Truth is, there may be moments in early sobriety where it  does feel unbearable. And, there will also be moments that can only be described as exhilarating. 

You will never know how strong you are until you test yourself.

In my personal experience, when I have considered jumping into water that is anything but warm, the biggest motivation is that there is someone already in the water calling me to join them. If they’re encouraging me to come in, there’s one thing I can be sure of: it didn’t kill them.  

The primary reason that I don’t WANT to feel the water is simple: I have some recollection of the last time I was immersed in cold water, and it was absolutely NOT in my comfort zone. Nope. Not even close to it. Similarly, the times when I’d gone without any mood-altering chemicals were also uncomfortable in a BIG way. 
It was only after concluding that it was the only viable option, that I decided to stop using. The way I approached it was like learning to swim after finding myself in the deep end of the pool. Since I wasn’t doing a very good job (at life) on the shore, it seemed like a no-brainer that I should do what I was told by those who had been keeping their heads above water for a while. I learned to keep some distance between myself and other Newbies, because they could easily pull me under and cause me to drown. 

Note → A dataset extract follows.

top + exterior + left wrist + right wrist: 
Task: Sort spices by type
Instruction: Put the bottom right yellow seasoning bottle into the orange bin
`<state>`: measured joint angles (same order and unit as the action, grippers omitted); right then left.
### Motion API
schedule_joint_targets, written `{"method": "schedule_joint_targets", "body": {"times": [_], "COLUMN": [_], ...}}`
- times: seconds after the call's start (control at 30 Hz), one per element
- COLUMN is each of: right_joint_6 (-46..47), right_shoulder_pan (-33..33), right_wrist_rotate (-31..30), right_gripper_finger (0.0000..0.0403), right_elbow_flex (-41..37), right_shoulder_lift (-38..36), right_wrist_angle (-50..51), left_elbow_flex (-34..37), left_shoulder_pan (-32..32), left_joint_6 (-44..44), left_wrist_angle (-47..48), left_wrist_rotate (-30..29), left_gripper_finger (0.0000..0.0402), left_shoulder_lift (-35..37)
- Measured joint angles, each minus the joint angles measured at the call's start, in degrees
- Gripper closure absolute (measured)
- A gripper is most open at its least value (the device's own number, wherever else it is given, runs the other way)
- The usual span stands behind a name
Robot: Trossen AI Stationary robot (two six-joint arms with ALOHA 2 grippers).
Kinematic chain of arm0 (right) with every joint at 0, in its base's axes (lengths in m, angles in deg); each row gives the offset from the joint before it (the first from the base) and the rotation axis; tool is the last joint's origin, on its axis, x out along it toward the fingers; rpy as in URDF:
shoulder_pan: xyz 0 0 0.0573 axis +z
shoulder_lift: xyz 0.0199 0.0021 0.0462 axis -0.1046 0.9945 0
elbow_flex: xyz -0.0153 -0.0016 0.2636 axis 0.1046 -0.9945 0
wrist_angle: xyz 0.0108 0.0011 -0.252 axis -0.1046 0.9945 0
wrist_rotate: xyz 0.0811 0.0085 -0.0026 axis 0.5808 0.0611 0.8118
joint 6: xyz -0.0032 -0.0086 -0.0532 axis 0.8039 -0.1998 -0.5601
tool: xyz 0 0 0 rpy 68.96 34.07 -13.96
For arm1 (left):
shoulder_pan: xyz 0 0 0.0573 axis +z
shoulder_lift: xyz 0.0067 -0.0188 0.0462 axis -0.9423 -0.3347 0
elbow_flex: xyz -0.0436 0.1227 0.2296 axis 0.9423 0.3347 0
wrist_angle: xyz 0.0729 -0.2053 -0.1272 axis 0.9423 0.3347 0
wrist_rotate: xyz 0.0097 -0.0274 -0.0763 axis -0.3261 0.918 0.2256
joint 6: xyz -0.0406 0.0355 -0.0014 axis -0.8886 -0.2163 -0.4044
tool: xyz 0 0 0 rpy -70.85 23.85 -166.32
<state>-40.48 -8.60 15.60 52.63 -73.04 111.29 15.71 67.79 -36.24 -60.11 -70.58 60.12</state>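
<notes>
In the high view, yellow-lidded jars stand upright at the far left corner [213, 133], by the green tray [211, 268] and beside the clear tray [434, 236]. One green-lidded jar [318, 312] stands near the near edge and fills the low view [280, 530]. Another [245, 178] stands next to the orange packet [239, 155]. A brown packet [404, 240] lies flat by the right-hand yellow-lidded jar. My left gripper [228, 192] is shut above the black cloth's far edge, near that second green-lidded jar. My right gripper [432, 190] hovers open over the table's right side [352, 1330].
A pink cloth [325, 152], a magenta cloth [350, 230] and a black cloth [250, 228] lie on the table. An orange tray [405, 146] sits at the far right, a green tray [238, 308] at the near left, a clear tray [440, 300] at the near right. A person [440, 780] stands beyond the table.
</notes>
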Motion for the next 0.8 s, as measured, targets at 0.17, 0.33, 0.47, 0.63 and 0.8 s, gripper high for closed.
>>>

Staying in close contact with others walking the same path has been crucial to my recovery. In my experience, the statistics are true: 1/36 of us will STAY sober. It could be even less than that, I don’t know. But keeping my butt in places where I was continually reminded of what life was like before, saved my life. And being around old-timers gave me such hope and inspiration. 

If you think about it, we have very selective recall. I need to be taken back to how it USED to be, and hearing other people sharing about how it was terrible and horrific for them, just like it was for me, proves to me that even with slight variations on the theme, it’s still gonna SUCK. 

Anyway, it’s not easy to radically change every aspect of your life. It’s scary and uncomfortable. Easy would be staying with the status quo, not rocking the boat. Similarly to victims of domestic violence, the KNOWN insanity is more appealing than the UNKNOWN, cos, really, what if it’s WORSE? I’ve been there. 

If you’re miserable enough where you are, you will eventually break through that fear, and get the hell out. You don’t have to wait until you’ve been traumatized and scarred to allow yourself an opportunity to see if perhaps there is Something Good out there waiting for you. 

Even if you don’t know how to swim, I know of a LOT of people (myself included) who will be happy to lend you a life raft. Just let us know that you’re about to jump, and we will be there to help you hold your head above water. 

Written from my cabin in the mountains.